Can someone please place a moratorium on reality television's experiments on live humans until we ascertain whether this tinkering is safe for us and the environment?
Unfortunate and dangerous experiments are being conducted all over the box. On the diet-discipline show Downsize Me, we see what happens when fat people are forced to live like thin people and, for some inexplicable reason, vice versa.
The fat person's part of the experiment is reasonable enough. The hypothesis is that eating less and doing more exercise will cause the subject to lose weight and be healthier. And so it proves.
The skinny person, who is called the "crash diet dummy", is forced to guzzle mountains of pizza, chocolate biscuits by the box load and to lie without moving on the couch. They complain of feeling sick and having strange bowel motions. I think we might be able to figure out these results without subjecting some poor blighter to the test. Surely there are regulations against this kind of cruelty without purpose?
TV One's new reality series calls itself - without irony - The Big Experiment. It offers willing participants the chance to walk in someone else's shoes for a day: to find out what it's like to be the opposite sex or a different race, via an elaborate makeover and much training.
Out in the field, the subjects have to test whether they can act convincingly in their new role and share what they learn from the experience.
Do not mistake this show for anything remotely scientific. This is an exercise in applying sophisticated makeup techniques and developing the acting and fake accent ability of its participants. The lab equipment is clothes, wigs, prosthetic penises and breasts. The Big Experiment should more accurately be called "Fun with Fake Tan and Rubber". A bit of latex gives Rosy, a young Pakeha woman, Asian eyes, a startling accompaniment to her obviously European bone structure. Mike gets a fatter looking chin, huge nose, a moustache and a bad haircut with the aim of making him look like a Middle Eastern, um, caricature?
The results, too, are sometimes alarming. The first episode's gender swap test offered us this kind of highly regressive insight: "Women are feelers and men are thinkers." Oh I see. Obviously the analytical part of the brain in women is like nipples on men: a redundant evolutionary feature.
We also learned that it's easier for women to talk the male talk and walk the male walk than for men to do vice versa without feeling like they're in drag. Well, knock me down with a purple feather boa.
On the bright side, the race episode showed how willing Kiwis are to suspend disbelief to avoid hurting feelings. For example, nobody told Mike, posing as a door-to-door salesman, to shove off for looking like a pantomime terrorist.

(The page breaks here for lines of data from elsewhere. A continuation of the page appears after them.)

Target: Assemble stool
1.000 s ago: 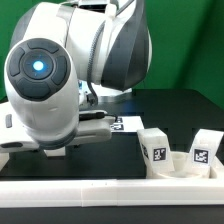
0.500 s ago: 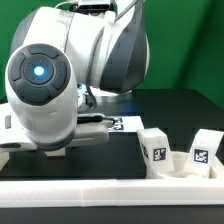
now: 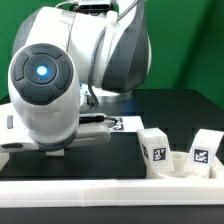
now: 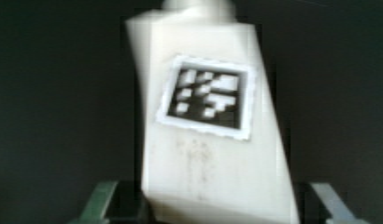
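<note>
End effector [image 4: 214,206] clamped on 1 white tagged stool leg [image 4: 191,150], black table [image 4: 46,100] beneath

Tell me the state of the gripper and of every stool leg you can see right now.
gripper: shut on the gripped leg, one finger at each side of it.
gripped leg: between the gripper's fingers, tag facing the wrist camera; lifted or not, cannot tell.
leg nearer the arm: upright, untouched, tag facing the exterior camera.
leg farthest right: upright, untouched, at the exterior view's right edge.
</note>
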`<state>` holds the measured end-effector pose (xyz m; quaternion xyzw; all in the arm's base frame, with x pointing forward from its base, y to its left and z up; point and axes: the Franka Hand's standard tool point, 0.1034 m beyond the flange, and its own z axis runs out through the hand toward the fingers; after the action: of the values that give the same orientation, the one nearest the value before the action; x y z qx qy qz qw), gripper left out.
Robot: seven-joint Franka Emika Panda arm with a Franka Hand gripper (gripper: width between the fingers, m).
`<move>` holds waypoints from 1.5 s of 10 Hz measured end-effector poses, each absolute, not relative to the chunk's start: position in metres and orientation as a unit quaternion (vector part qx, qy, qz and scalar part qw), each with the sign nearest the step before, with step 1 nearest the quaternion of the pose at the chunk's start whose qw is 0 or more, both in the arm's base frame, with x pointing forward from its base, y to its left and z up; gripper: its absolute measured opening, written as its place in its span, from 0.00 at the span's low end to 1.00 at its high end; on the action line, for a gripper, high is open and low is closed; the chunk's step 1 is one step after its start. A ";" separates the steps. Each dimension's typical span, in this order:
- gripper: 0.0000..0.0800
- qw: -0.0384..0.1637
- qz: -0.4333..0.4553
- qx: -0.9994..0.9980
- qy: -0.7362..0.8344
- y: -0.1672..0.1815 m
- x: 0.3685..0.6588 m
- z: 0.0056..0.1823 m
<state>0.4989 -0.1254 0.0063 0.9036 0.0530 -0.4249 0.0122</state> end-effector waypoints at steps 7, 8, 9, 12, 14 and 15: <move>0.40 0.005 -0.404 0.913 0.056 -0.112 0.516 0.041; 0.40 0.005 -0.391 0.918 0.060 -0.102 0.523 0.059; 0.41 0.017 -0.392 0.919 0.029 -0.088 0.526 0.082; 0.41 0.028 -0.379 0.925 0.018 -0.075 0.536 0.104; 0.41 0.030 -0.354 0.934 0.020 -0.076 0.545 0.103; 0.41 0.032 -0.318 0.947 0.023 -0.077 0.552 0.102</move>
<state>0.5520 -0.0774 0.1017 0.9472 0.0230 -0.3183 0.0322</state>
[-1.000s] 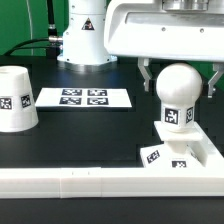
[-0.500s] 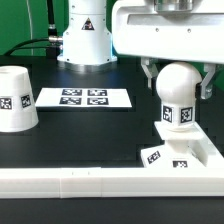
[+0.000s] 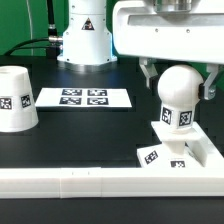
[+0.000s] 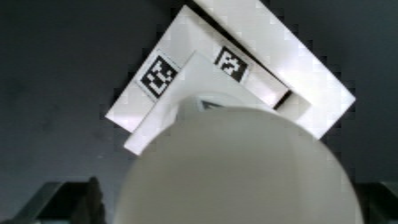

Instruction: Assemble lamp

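The white round-headed bulb (image 3: pixel 180 88) stands upright on the flat square base (image 3: pixel 207 152) at the exterior view's right, its tagged stem in the base's raised socket. My gripper (image 3: pixel 179 82) comes down from above with a finger on each side of the bulb's head, shut on it. In the wrist view the bulb's head (image 4: pixel 231 165) fills the space between the dark fingers (image 4: pixel 63 203) of the gripper (image 4: pixel 222 208); the tagged base (image 4: pixel 267 60) lies beyond it. The tapered shade (image 3: pixel 15 97) stands alone at the exterior view's left.
The marker board (image 3: pixel 84 98) lies flat at the back middle, in front of the arm's white pedestal (image 3: pixel 88 35). A long white rail (image 3: pixel 100 183) runs along the front edge, just in front of the base.
The bulb has turned about its upright axis: the tags on its stem show a different face now. The gripper hand has turned slightly with it. The shade and base have not moved.
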`<state>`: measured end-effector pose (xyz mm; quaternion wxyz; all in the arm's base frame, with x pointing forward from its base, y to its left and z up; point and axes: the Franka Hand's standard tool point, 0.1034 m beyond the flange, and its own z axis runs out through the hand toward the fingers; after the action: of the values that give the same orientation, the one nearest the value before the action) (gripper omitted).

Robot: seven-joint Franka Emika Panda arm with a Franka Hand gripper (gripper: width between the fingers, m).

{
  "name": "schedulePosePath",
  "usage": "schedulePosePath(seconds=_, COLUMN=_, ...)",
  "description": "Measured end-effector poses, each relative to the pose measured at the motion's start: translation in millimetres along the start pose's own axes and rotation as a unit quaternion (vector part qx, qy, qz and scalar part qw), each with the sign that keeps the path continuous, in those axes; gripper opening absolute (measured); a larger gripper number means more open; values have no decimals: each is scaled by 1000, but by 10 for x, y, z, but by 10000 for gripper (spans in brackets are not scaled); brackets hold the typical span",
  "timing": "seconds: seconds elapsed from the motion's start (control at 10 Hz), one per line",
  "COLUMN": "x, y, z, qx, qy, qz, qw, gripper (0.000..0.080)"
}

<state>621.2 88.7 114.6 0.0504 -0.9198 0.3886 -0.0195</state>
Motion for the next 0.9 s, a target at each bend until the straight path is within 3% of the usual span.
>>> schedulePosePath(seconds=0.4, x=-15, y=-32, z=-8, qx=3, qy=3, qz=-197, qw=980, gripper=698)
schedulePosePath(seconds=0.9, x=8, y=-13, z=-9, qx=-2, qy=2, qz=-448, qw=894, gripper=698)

The guinea pigs have to be commended for their forbearance. In the sex swap episode we learned that you can take a builder out of his comfort zone and give him fake breasts, a frock and heels, but you can't take the builder out of the builder. "I am a builder by trade, builders are inherently builders - male, macho and the rest of it," said a very unhappily feminised Danny.
Danny was in deep existential crisis after the body wax and French manicure and who could blame him. Surely the experiment would've been more honest if the show's psychologist explained that the thought of undergoing such processes makes a fair proportion of women feel suicidal, too.
Someone really should think about rescuing such victims of telly's unfortunate experiments. Where are the People for the Ethical Treatment of People when you need them?